Мы с Оскаром, начал я, познакомились в начале 1939 года, вскоре после моего семнадцатого дня рождения, в кафе “Нахмиттаг” возле Фолькспарк-ам-Вайнбергсвег в Берлине, на севере города. Оскар, бывший на несколько месяцев младше меня, работал там кельнером. Этим ресторанчиком много лет заправляли его родители. Обычно я не забредал в подобные места один, но в тот день, о котором речь, хлынул дождь и не дал мне добраться до дому, а потому я укрылся там, выбрал место у окна и заказал чашку кофе и ломтик штоллена. На подоконнике заметил книгу — приключенческую, я читал ее несколько раз, и мне она нравилась. Тем не менее томик этот был значительно толще того, что лежал у меня дома, вообще-то в три раза толще, поэтому я взял книгу и открыл на титульном листе — и обнаружил, что это обман: с книги сняли обложку и на ее место приклеили другую, не столь возмутительную.

Не успел я задуматься, зачем кому-то понадобилось совершать такой причудливый поступок, из кухни с преувеличенно озабоченным видом выбежал мальчик, и я поднял голову, когда он, одной рукой отбрасывая со лба волосы, остановился перед моим столиком и смятенно воззрился на меня. Я разглядел тревогу у него на лице, но мало того — у меня в самом нутре зашевелилось такое, чего раньше я не переживал. Конечно, я уже несколько лет знал, что я гомосексуалист, и в мои семнадцать физическое влечение в новинку мне отнюдь не было. Некоторое время пытался заставить себя тянуться к девушкам, но из этого ничего не вышло — и не отыскивалось во мне интереса стремиться к такой бесплодной цели. Мою гомосексуальность, знал я, мне нипочем не изменить, но и потакать ей я б никогда не смог. Как ни крути, лишь годом ранее Гиммлер произнес свою речь, в которой осудил личное в пользу общественного, и я слушал его слова по нашему радиоприемнику, не понимая, почему на мою голову обрушилось такое проклятье. Он объявил, что от гомосексуалиста следует избавиться: “Так же, как мы выпалываем сорняки, швыряем их на кучу и сжигаем”, и ходили слухи, что известных гомосексуалистов отправляют в концентрационные лагеря или расстреливают. Естественно, подобные мысли вгоняли в ужас. Поэтому у меня был план: напускать на себя отсутствие интереса ко всем половым вопросам, среди друзей держаться евнухом, не выдавать ни намека на желание и никогда не увлекаться сальными анекдотами — и даже делать вид, что вообще их не понимаю. Окажется необходимым, воображал я, однажды обзаведусь женой и выполню то, что делают мужья, — но я дал себе слово, что это будет крайней мерой самосохранения.

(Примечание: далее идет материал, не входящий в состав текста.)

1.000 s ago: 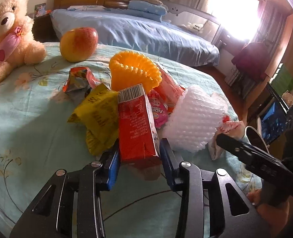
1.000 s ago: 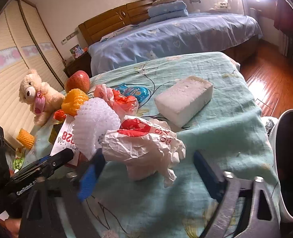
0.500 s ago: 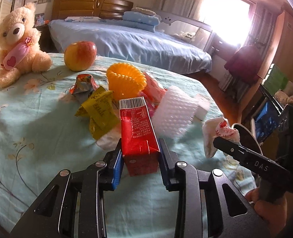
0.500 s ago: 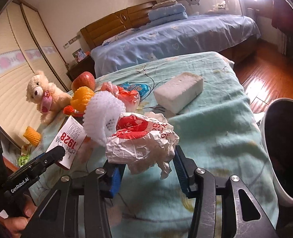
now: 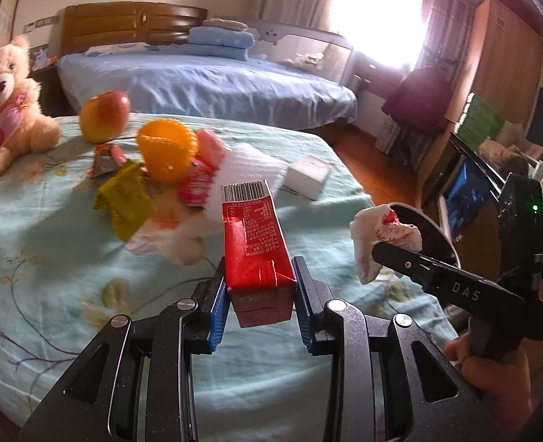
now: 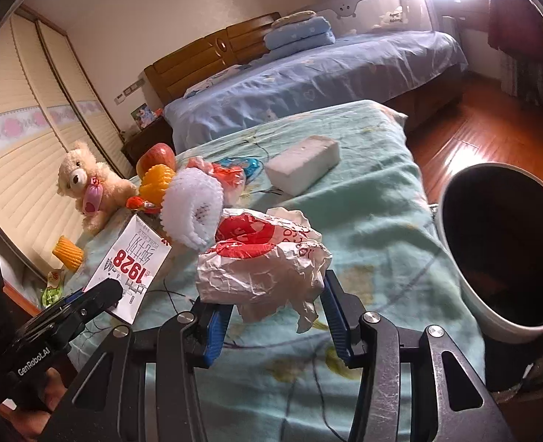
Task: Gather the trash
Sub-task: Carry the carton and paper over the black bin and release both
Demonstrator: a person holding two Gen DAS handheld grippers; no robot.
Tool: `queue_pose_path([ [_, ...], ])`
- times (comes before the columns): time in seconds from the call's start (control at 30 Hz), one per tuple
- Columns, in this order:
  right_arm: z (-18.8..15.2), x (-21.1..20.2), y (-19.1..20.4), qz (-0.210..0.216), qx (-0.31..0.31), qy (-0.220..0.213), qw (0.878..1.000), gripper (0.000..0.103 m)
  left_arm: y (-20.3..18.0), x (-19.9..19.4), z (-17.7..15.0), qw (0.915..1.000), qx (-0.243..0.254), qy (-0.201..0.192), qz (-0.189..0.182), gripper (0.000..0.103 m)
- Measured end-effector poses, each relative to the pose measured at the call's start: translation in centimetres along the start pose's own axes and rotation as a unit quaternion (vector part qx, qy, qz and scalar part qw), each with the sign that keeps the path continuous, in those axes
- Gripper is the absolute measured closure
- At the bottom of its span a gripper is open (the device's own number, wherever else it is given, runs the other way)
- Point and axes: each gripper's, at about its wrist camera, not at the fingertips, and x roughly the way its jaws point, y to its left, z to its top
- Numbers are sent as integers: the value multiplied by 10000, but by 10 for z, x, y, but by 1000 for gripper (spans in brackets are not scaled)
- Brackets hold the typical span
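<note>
My left gripper [image 5: 259, 287] is shut on a red drink carton [image 5: 254, 235] and holds it above the green floral cloth [image 5: 50, 265]. The carton's white face also shows in the right wrist view [image 6: 131, 258]. My right gripper [image 6: 271, 302] is shut on a crumpled white and red paper wrapper [image 6: 264, 261], also seen in the left wrist view [image 5: 381, 228]. A white bin with a dark inside [image 6: 507, 250] stands at the right, off the table edge. More trash lies behind: white foam net [image 6: 194, 202], yellow wrapper [image 5: 124, 199], pink packets [image 5: 197, 184].
A teddy bear [image 5: 2, 95], an apple [image 5: 103, 114] and an orange plastic toy [image 5: 168, 151] sit at the back left. A white foam block [image 6: 302, 164] lies at the back. A corn toy [image 6: 67, 254] lies at the left edge. A blue bed [image 5: 205, 88] is behind.
Both grippers have lifted and pulled back from the trash pile, carton and wrapper in hand. The right gripper closed on the wrapper and the bin has come closer on its right.
</note>
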Motion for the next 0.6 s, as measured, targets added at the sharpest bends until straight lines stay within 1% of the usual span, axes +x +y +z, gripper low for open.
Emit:
queue_pose_path([
  [0.27,-4,-14,-25,-201,190,-77,9996,55,-26,16,2,9993,193,165,-264,73],
  [0.6,-3,-36,-59,-463,449,-265,9976,55,-66,32,7,9968,545,240,-540,73],
])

— Это моя книга, — произнес мальчик, протягивая ко мне руку. — Я ее искал.

— Вы сменили обложку, — ответил я. — Можно поинтересоваться зачем?

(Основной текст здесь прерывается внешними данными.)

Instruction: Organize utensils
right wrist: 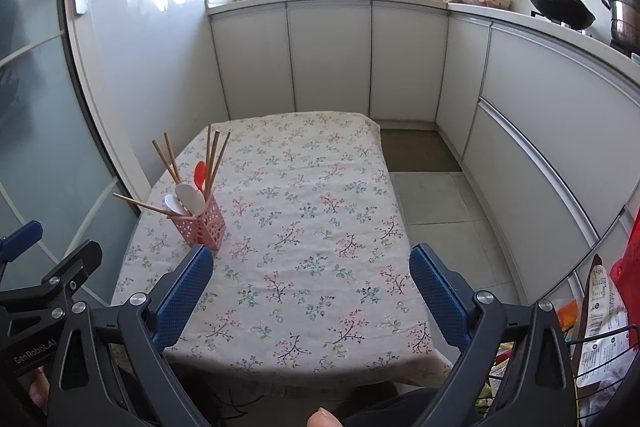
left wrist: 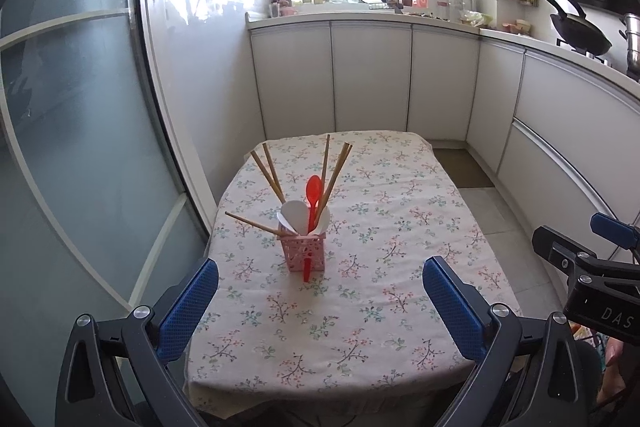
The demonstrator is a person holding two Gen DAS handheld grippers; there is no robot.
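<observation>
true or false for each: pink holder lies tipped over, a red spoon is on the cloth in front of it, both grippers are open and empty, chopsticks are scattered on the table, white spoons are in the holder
1. The pink holder lies tipped over. False: it stands upright on the tablecloth.
2. A red spoon lies on the cloth against the holder's front. True.
3. The left gripper and right gripper have open, empty jaws. True.
4. The chopsticks are scattered on the table. False: they stand in the holder.
5. White spoons sit in the holder. True.
</observation>
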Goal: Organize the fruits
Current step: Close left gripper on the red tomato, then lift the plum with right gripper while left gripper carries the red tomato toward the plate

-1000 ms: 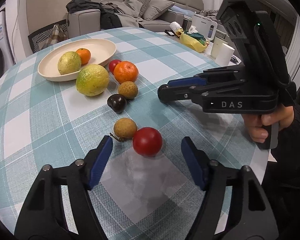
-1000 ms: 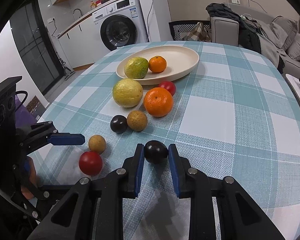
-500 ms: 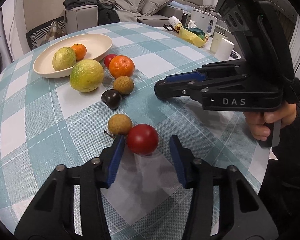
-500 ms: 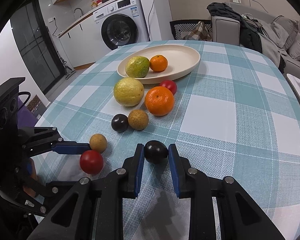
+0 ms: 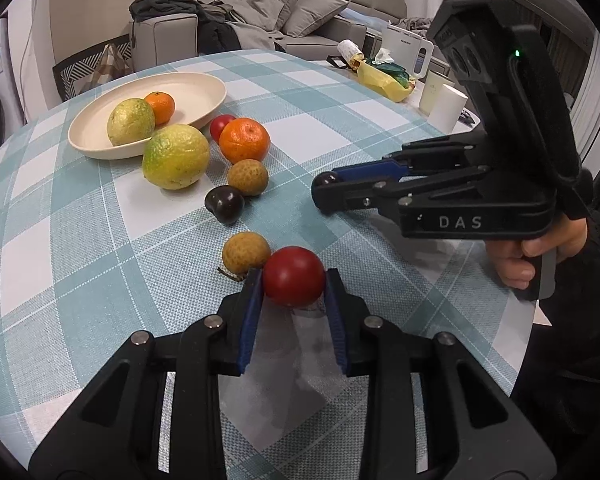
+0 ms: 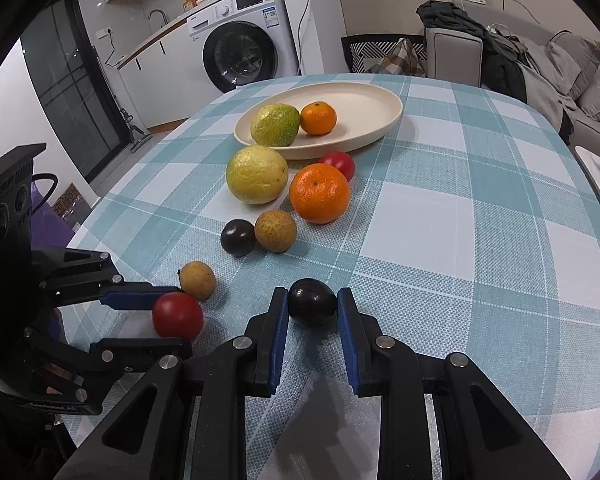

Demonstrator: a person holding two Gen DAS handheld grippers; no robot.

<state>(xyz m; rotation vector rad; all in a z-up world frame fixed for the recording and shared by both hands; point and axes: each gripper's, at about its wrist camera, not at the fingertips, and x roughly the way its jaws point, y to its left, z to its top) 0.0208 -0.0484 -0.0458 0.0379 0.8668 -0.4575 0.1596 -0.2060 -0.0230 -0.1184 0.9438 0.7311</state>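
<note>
My left gripper [image 5: 294, 284] is shut on a red tomato [image 5: 294, 281] at the near edge of the checked table; it also shows in the right wrist view [image 6: 177, 321]. A brown longan [image 5: 245, 252] touches the tomato's left side. My right gripper [image 6: 312, 302] is shut on a dark plum [image 6: 312, 302] just above the cloth. A cream plate [image 6: 360, 104] at the back holds a green-yellow fruit [image 6: 275, 125] and a small orange [image 6: 318, 118]. In front of it lie a yellow-green citrus [image 6: 257, 174], a large orange [image 6: 319, 193], a second tomato [image 6: 337, 162], a longan [image 6: 275, 230] and a dark plum [image 6: 237, 237].
The right gripper's body [image 5: 480, 184] and the hand holding it fill the right side of the left wrist view. A yellow bag [image 5: 384, 78], white cups [image 5: 446, 108] and a kettle [image 5: 406, 50] stand at the far right edge. A washing machine [image 6: 240, 56] and sofa lie beyond.
My left gripper moved forward and closed its jaws onto the red tomato. My right gripper stayed shut on the dark plum and barely moved.
</note>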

Он нервно прикусил губу и окинул беглым взглядом зал. Несмотря на ненастье, все столики, кроме моего, пустовали.

— Отдайте, пожалуйста, — сказал он, понизив голос. Я кивнул и вернул ему книгу. — Вы же никому не скажете, что видели, правда?

— Нет, — ответил я. — Меня это не касается, а кроме того, я ее сам читал. Дома, у себя в спальне. За закрытыми шторами. Вы не боитесь читать ее на людях?

— Конечно, боюсь, потому и замаскировал под другую. Когда я сообразил, что забыл ее здесь, думал, чувств лишусь. Если б ее нашел кто-то не тот, у меня были б неприятности.

Книгой были “Будденброки” Томаса Манна, и я, как и Оскар, знал, что автор сбежал из Германии в Швейцарию где-то шестью годами раньше, его объявили врагом рейха, а все книги Манна запретили. Из своего дома в Цюрихе он много писал о том, как презирает фюрера и нацистскую партию, и хотя большинству его статей хода не давали, кое-какие все же появлялись в подпольных газетах, и население, почти поголовно пассивное, знало о его взглядах.

— Садитесь ко мне, если хотите, — сказал я, показывая на стул напротив моего. — Мне интересно, что вы о ней думаете.

— Не могу, — ответил он, бросив взгляд на стойку, за которой стоял человек постарше — видимо, его отец — и настороженно за нами наблюдал. — У меня смена еще часа два не кончится. Но я же вас тут раньше не видел, правда?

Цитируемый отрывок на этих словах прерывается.